WHAT TO DO = From the data below, set down exactly the lines between the one holding "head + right" and the one holding "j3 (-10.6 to", inclusive, and no others.

DATASET RECORDS =
####################
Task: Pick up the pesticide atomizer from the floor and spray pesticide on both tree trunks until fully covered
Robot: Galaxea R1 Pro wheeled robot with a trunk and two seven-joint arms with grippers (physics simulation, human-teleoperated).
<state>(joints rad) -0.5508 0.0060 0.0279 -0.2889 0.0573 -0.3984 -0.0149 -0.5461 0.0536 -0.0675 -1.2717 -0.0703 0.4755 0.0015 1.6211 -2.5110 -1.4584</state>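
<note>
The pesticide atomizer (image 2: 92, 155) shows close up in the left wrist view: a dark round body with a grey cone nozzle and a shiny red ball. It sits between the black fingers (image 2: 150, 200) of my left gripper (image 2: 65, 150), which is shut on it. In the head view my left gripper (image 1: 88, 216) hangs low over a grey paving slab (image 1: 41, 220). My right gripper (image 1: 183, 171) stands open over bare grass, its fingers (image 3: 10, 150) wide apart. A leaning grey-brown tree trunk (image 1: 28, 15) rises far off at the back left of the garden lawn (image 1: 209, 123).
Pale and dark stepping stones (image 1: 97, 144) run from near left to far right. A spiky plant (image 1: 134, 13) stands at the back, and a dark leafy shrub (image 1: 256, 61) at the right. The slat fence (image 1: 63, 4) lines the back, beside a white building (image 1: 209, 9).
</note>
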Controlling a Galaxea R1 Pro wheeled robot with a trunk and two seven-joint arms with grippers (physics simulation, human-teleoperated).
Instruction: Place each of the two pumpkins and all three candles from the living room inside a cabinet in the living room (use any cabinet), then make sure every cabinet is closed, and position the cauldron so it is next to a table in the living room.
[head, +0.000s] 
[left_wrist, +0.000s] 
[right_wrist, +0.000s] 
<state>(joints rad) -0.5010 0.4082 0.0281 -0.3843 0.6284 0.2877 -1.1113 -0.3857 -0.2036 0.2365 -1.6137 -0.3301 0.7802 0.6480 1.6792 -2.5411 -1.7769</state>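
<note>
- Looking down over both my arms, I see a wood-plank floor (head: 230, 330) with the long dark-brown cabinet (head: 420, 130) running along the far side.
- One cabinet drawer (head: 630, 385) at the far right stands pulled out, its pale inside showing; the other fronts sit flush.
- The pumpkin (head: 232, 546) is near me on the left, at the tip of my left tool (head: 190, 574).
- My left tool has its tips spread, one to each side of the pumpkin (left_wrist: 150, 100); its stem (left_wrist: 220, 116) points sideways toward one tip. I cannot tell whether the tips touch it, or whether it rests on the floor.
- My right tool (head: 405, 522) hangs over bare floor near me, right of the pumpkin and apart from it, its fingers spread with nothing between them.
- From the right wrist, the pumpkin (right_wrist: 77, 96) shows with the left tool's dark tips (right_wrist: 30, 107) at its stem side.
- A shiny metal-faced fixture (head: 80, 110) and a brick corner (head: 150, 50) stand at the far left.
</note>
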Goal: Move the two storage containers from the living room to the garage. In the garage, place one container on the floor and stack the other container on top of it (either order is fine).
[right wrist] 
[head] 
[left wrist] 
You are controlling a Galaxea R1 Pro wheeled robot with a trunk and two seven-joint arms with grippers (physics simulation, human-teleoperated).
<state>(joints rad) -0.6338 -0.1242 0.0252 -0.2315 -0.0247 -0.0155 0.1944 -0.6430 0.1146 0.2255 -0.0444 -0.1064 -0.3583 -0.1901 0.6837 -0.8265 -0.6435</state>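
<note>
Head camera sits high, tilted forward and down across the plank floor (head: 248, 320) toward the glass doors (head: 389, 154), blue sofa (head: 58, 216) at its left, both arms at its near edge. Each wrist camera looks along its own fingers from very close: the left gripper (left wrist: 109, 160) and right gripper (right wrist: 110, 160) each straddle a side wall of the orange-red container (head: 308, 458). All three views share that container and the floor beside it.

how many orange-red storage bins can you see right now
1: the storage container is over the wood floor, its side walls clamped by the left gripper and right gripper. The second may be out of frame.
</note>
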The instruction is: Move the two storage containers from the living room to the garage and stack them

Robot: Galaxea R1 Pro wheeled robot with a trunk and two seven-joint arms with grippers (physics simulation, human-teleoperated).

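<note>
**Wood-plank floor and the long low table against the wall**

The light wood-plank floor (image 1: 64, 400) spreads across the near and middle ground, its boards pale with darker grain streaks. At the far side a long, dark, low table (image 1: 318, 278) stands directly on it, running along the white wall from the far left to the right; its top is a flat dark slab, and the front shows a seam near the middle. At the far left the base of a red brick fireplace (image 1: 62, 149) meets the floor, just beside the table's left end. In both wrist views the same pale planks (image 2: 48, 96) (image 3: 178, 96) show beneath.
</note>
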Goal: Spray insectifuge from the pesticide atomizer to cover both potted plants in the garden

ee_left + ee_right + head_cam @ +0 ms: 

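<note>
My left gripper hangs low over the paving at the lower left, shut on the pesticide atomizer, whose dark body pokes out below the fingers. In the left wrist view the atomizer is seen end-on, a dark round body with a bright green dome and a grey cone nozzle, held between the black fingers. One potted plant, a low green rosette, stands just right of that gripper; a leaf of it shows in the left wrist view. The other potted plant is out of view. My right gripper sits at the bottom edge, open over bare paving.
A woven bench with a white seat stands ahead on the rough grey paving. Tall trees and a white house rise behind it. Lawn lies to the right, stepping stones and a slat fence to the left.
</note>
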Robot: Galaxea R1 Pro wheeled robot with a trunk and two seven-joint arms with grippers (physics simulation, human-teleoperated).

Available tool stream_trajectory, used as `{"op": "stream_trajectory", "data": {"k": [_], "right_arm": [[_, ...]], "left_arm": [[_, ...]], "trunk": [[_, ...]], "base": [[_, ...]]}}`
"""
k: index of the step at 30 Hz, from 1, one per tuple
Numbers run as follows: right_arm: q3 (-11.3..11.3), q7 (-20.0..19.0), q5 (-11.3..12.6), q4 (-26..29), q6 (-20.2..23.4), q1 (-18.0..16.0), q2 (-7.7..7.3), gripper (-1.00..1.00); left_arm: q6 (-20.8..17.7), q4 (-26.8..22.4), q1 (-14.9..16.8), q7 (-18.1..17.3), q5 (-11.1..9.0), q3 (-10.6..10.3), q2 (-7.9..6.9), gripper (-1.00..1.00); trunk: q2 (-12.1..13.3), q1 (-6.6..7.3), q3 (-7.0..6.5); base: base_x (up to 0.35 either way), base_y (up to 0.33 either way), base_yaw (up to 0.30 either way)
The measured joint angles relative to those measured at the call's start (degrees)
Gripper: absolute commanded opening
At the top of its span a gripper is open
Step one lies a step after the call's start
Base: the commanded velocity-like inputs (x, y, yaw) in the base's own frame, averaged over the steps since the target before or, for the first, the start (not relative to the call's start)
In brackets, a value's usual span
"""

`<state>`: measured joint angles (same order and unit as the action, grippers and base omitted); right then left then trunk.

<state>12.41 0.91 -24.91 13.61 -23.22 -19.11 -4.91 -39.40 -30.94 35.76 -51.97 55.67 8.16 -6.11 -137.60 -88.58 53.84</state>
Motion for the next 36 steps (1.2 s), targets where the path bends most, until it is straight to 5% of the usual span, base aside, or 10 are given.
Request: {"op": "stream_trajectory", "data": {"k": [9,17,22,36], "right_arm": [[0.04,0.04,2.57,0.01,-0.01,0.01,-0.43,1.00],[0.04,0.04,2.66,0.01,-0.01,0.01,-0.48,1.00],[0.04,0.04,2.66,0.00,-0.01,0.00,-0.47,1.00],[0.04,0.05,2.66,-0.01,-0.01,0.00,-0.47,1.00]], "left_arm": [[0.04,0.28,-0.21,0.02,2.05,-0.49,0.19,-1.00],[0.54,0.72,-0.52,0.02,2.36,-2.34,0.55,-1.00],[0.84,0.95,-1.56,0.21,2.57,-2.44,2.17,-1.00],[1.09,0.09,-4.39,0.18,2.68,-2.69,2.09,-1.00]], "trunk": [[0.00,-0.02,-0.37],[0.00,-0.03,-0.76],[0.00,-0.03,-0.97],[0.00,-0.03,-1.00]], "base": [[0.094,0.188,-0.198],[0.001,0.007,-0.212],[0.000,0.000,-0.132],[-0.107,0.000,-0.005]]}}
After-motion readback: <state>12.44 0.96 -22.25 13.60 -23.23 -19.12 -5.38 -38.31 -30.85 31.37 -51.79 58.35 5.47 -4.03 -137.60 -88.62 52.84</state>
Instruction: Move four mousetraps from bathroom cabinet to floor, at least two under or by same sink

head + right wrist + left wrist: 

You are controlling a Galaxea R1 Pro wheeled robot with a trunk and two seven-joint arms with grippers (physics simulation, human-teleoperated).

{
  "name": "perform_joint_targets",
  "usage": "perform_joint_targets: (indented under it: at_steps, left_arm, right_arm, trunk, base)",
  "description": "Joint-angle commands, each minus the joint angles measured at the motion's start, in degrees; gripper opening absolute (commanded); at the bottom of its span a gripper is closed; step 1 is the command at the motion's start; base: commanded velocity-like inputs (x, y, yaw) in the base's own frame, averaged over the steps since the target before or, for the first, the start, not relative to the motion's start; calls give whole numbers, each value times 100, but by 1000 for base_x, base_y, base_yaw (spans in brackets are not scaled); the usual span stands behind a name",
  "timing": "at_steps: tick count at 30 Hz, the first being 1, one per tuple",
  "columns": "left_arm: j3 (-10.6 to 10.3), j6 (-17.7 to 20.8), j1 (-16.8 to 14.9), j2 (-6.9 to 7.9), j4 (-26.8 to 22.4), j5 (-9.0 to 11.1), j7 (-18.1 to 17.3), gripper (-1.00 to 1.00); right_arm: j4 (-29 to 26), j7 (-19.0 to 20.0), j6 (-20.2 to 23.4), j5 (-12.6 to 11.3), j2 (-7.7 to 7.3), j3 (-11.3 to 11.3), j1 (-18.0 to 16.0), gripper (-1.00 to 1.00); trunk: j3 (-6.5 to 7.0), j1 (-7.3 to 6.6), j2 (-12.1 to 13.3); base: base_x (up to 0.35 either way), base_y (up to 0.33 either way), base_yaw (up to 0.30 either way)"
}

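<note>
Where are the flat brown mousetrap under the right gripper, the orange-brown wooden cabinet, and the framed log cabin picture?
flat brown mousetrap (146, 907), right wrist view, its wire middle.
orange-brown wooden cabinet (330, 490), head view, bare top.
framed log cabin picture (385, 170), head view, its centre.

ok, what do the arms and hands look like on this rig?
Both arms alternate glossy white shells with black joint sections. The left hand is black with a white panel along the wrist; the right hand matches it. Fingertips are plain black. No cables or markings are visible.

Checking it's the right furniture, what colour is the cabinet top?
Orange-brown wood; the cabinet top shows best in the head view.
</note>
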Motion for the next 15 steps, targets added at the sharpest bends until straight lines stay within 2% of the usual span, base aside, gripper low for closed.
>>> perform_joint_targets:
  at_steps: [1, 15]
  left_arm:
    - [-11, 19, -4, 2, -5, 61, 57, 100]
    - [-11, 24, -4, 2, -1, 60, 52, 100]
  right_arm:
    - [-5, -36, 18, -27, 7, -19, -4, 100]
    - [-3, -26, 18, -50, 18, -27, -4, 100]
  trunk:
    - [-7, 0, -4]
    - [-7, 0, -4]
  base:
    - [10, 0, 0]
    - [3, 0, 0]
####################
ANSWER SECTION =
head + right wrist + left wrist: 

You are controlling a Galaxea R1 Pro wheeled robot with a trunk and two seven-joint arms with grippers (physics simulation, human-teleoperated).

{
  "name": "perform_joint_targets",
  "usage": "perform_joint_targets: (indented under it: at_steps, left_arm, right_arm, trunk, base)",
  "description": "Joint-angle commands, each minus the joint angles measured at the motion's start, in degrees; gripper opening absolute (commanded); at the bottom of its span a gripper is closed; step 1 is the command at the motion's start; base: commanded velocity-like inputs (x, y, yaw) in the base's own frame, averaged over the steps since the target before or, for the first, the start, not relative to the motion's start; calls give whole numbers, each value times 100, but by 1000 for base_x, base_y, base_yaw (spans in brackets are not scaled); the usual span stands behind a name",
  "timing": "at_steps: tick count at 30 Hz, the first being 1, one per tuple",
  "columns": "left_arm: j3 (-10.6 to 10.3), j6 (-17.7 to 20.8), j1 (-16.8 to 14.9), j2 (-6.9 to 7.9), j4 (-26.8 to 22.4), j5 (-9.0 to 11.1), j7 (-18.1 to 17.3), gripper (-1.00 to 1.00); right_arm: j4 (-29 to 26), j7 (-19.0 to 20.0), j6 (-20.2 to 23.4), j5 (-12.6 to 11.3), j2 (-7.7 to 7.3), j3 (-11.3 to 11.3), j1 (-18.0 to 16.0), gripper (-1.00 to 1.00); trunk: j3 (-6.5 to 7.0), j1 (-7.3 to 6.6), j2 (-12.1 to 13.3); base: base_x (up to 0.35 either way), base_y (up to 0.33 either way), base_yaw (up to 0.30 either way)"

The response to this exercise is now complete.